The state is satisfied with how Shell and Motiva have responded, Hamilton said. And Florida has since instituted an emergency rule establishing maximum levels for elemental sulfur in gasoline sold in the state.
”We have been testing gasoline as it arrives at the terminals, and we have not found any gasoline that would be corrosive to the silver” electrical contacts, Hamilton said.

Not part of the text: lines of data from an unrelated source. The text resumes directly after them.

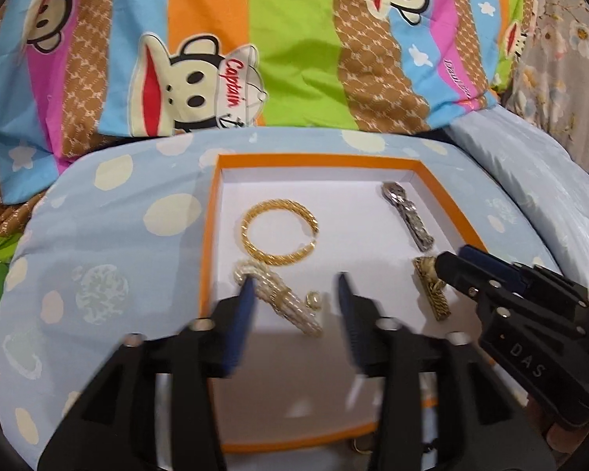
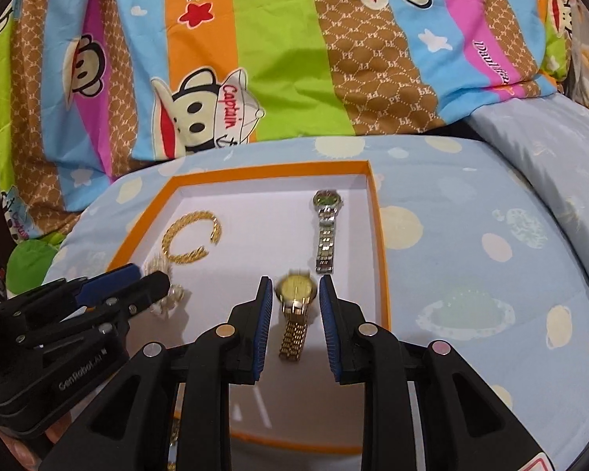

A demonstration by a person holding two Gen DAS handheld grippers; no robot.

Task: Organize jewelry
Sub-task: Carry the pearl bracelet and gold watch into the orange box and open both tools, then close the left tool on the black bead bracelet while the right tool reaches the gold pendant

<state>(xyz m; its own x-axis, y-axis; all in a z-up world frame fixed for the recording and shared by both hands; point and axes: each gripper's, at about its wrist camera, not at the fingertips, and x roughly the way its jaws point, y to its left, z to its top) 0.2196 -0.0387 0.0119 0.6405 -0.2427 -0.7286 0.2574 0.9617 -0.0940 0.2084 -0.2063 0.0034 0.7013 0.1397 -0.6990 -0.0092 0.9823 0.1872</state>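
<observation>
Blue pillow (image 2: 471, 235), orange box (image 2: 385, 243): gold watch (image 2: 296, 310) between parted right fingers (image 2: 263, 314), ungripped; left fingers (image 1: 243, 306) wide, empty.

Orange-rimmed white tray (image 1: 212, 235) is holding four pieces. Gold twisted open bangle (image 1: 279, 231) is lying flat at far left. Pearl bracelet (image 1: 278, 302) is lying diagonally just in front of it. Silver watch (image 2: 325, 231), green dial, is lying straight along the right wall. Gold watch (image 2: 295, 314) is lying just before it, dial facing up, band trailing nearward.
</observation>
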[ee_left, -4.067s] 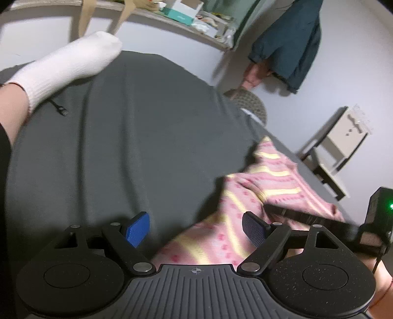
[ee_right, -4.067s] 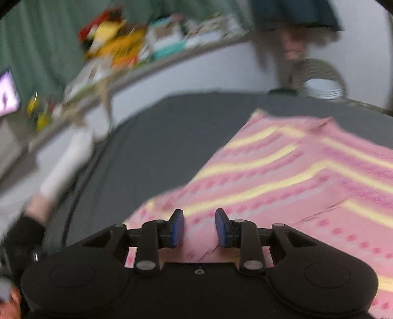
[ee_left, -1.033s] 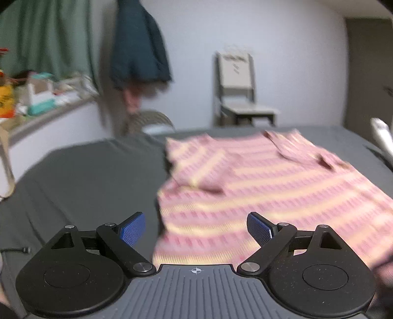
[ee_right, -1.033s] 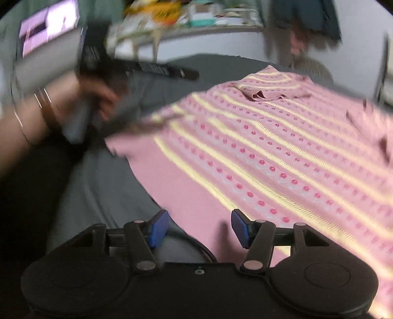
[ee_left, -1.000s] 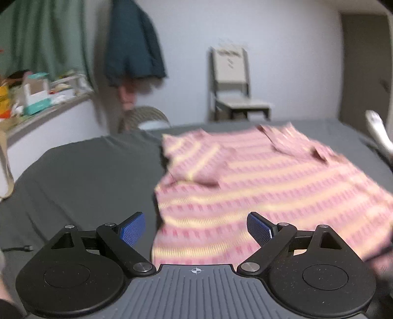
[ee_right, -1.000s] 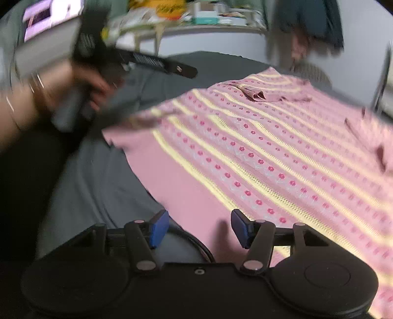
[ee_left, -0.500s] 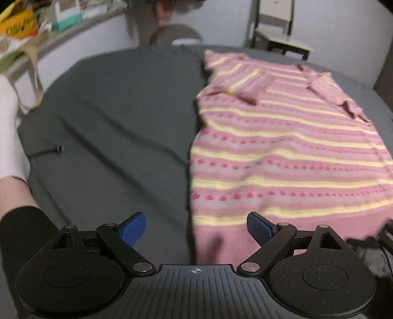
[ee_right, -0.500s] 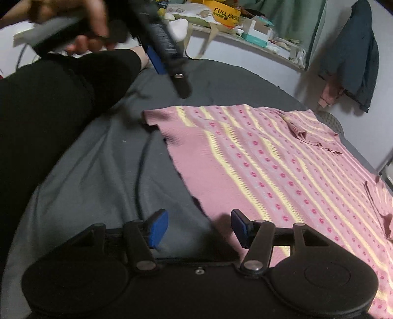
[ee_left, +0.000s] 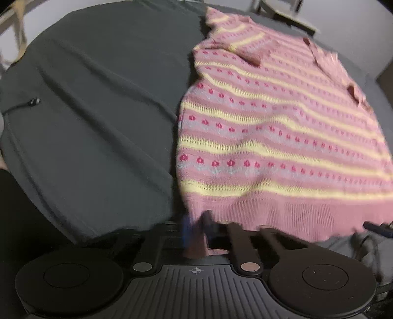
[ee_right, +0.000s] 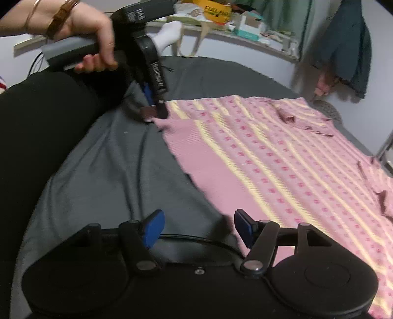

Meanwhile, Louisiana lawyer Daniel E. Becnel Jr. estimated that at least 30 lawsuits have been filed against Shell and Motiva. Becnel, who has filed a federal lawsuit in Louisiana, estimated as many as 500,000 people may have been affected, based on his communications with other lawyers involved in the litigation. At least one state court case and a federal court case have been filed in South Florida, but lawyers handling those cases didn’t return calls.
Becnel, who has been seeking to consolidate all of the suits into a single case, said the framework for a settlement in some of the Louisiana cases was hammered out last week with Shell and Motiva.
”We haven’t agreed to a definite number yet, but we have agreed to a broad outline of how it will be negotiated,” Becnel said.
He estimated a final settlement may take as long six months to reach.
Motiva has agreed to continue the voluntary repair/reimbursement program, Becnel said. People who signed releases at the time repair work was completed still will be allowed to pursue claims if they discover later that the tainted fuel caused additional damage.
A battery of expert witnesses has been hired to determine if the damage to vehicles extends beyond the gas gauge, Becnel said. Shell is unaware of any other problems caused by the fuel, Frederick said.
Other gasoline suppliers weren’t nearly as hard hit by claims as Shell and Texaco. Motiva provides fuel to other suppliers under exchange agreements.
BP received some of the substandard fuel, but it received only about 30 claims from customers, company spokesman Howard Miller said. He didn’t know why the number was so low.
”I can’t give you an answer to that one, other than to let you know that somehow, some way, we have been very fortunate,” Miller said.
“I just think it was luck of the draw.”
Valero, which has about 11 locations in South Florida, reported one of its ”unbranded customers” received some of the problem fuel but hasn’t received any complaints.
Colonial, which supplies to Cumberland Farms and RaceTrac stores, said the few complaints it received were from the Tampa area, where the fuel was distributed from a Motiva terminal in the Port of Tampa, and not South Florida.
Despite being identified by Shell as among the companies that received the substandard fuel, ConocoPhillips denied it got any. Frederick said ConocoPhillips had requested that any claims be handled by Shell.